▶ _What you have to do_
Everything from the line holding "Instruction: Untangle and" through the last line of the listing needs to be repeated exactly, with no other lines.

Given material Start Marker

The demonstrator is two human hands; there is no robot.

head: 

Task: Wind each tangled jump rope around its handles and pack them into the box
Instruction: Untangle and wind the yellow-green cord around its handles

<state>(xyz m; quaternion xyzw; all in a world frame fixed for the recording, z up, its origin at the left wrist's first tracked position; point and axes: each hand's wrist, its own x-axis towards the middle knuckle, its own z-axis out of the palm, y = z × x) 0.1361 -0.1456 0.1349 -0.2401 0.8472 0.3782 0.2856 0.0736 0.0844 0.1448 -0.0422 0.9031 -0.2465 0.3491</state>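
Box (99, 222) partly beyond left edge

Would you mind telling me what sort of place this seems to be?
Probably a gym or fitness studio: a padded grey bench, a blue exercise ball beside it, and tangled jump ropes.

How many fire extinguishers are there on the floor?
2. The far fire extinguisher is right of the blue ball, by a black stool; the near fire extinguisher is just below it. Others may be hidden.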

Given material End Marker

▶ _Written solution_
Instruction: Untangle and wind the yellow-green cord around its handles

<state>(xyz m; quaternion xyzw; all in a world frame fixed for the recording, z up, its origin at the left wrist's first tracked position; point and axes: each hand's wrist, its own x-axis towards the middle knuckle, its own z-axis out of the palm, y = z × x) 0.1361 -0.1456 0.1349 -0.2401 0.8472 0.3782 0.2856 0.0736 0.0844 0.1448 -0.0422 0.9031 -0.2465 0.3491</state>
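Box (99, 222) partly beyond left edge

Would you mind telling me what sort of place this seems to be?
Probably a gym or fitness studio: a padded grey bench, a blue exercise ball beside it, and tangled jump ropes.

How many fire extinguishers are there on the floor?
2. The far fire extinguisher is right of the blue ball, by a black stool; the near fire extinguisher is just below it. Others may be hidden.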

A complete answer has now been given.